Item 1: On June 28, 2012, S.A.V.E. Partners IV, LLC issued the following press release:

SHAREHOLDER ADVOCATES FOR VALUE ENHANCEMENT (SAVE) SAYS ITS NOMINEES MAY HAVE HAD SUFFICIENT VOTES TO BE ELECTED AT USA TECHNOLOGIES ANNUAL MEETING
 
Criticizes Apparent Last-Minute Attempt by USAT to Manipulate Corporate Machinery and Disenfranchise Shareholders at Annual Meeting
 
USAT Delays Start Time and Closing of Polls, and Silences Shareholders, at Annual Meeting in Clear Disregard of its Own Meeting Agenda
 
GREENWICH, Conn., June 28, 2012 /PRNewswire/ -- S.A.V.E. Partners IV, LLC, which together with its nominees and certain other shareholders are members of a group (“SAVE”) that collectively owns 3,196,739 shares of common stock of USA Technologies, Inc. (USAT) (“USAT” or the “Company”), representing approximately 9.8% of the Company’s outstanding shares, today announced that, based on preliminary voting results, it believes its seven nominees may have been elected to the board of directors of USAT if not for USAT’s apparent last-minute attempt to influence the vote by delaying the start of the annual meeting and keeping the polls open in clear disregard of its own meeting agenda.
 
SAVE believes USAT manipulated the electoral process and disenfranchised shareholders at today’s annual meeting by having the Chairman and Chief Executive Officer, Stephen Herbert:
 
 
·
Delay the start of the annual meeting by close to 30 minutes;
 
 
·
Blatantly stray from its own meeting agenda, including refusing to promptly close the polls at the designated point in the agenda, despite repeated motions from shareholders;
 
 
·
Despite the fact that the polls should have been closed, engage in a long-winded business presentation, which Mr.
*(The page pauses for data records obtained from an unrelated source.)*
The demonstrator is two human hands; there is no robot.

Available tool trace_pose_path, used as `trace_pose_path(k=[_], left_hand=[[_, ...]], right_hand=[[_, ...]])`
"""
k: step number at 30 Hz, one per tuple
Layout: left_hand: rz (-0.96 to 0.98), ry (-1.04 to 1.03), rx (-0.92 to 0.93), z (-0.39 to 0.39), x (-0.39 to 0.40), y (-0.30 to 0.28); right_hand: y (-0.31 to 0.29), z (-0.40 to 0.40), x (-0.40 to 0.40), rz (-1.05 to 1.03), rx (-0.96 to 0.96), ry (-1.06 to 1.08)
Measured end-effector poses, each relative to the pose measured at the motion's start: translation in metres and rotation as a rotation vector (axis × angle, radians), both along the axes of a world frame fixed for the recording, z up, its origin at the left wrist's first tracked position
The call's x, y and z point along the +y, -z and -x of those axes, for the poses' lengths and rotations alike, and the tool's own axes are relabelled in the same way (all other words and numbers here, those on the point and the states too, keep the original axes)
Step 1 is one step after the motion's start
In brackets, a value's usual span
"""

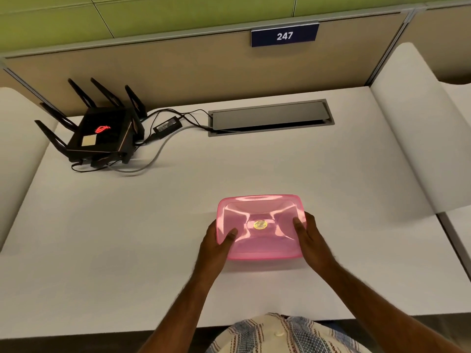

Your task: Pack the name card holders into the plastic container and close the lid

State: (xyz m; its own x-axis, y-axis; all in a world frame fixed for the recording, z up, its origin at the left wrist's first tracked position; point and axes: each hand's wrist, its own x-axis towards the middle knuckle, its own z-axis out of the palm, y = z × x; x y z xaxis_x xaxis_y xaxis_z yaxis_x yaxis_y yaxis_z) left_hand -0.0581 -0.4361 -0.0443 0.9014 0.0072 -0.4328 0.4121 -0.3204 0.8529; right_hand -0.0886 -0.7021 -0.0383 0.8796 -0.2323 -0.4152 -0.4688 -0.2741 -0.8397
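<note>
Seen from the head camera, a pink translucent plastic container (260, 226) sits on a white desk (127, 238), near its front edge, held between a person's two bare hands. The left hand (216, 244) clasps the container's left side, thumb pressed on top and the other fingers hidden round the side; the right hand (309, 238) grips the right side the same way — the container lies directly between the two palms. A round gold sticker (260, 224) shows at the container's centre; whether anything is inside cannot be told. Well apart, at the desk's far left, stands a black router (99, 135) with raised antennas, beside a power adapter (167, 126) — and a partition sign (284, 35) reads 247.
</note>
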Motion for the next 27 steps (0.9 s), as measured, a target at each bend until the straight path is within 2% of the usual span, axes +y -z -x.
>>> trace_pose_path(k=[9, 27], left_hand=[[-0.033, 0.012, -0.076, -0.042, -0.015, -0.001], [-0.088, 0.063, -0.025, -0.072, -0.012, -0.002]], right_hand=[[-0.007, -0.042, -0.013, 0.048, -0.035, 0.026], [-0.004, -0.066, -0.023, 0.029, -0.081, -0.044]])
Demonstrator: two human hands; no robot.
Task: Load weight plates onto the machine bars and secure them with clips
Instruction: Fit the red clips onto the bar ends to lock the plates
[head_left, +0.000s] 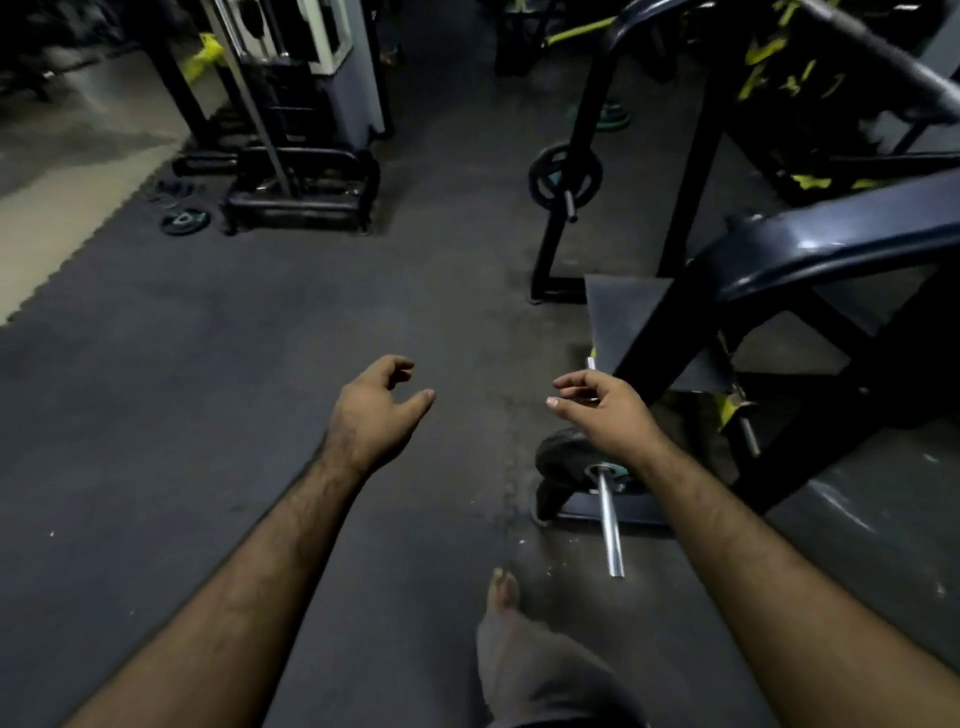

Herbert abruptly cut off once he was apparently informed of USAT’s desired meeting results by his proxy solicitor and corporate secretary;
 
 
·
Refuse to reflect in the minutes of the meeting the objections to the deviation from the meeting agenda;
 
 
·
After these objections were voiced, abruptly terminate the question and answer session before shareholders had a chance to ask a single question about the business, including the lengthy presentation that SAVE believes was used as an obvious delay tactic.
 
David Thomsen, an independent shareholder of USAT, stated, “I have attended a large number of shareholder meetings and never have I seen such a blatant disregard for shareholders’ concerns or such rude treatment of shareholders.  I was physically removed from the meeting for merely seconding a motion that the polls be closed.”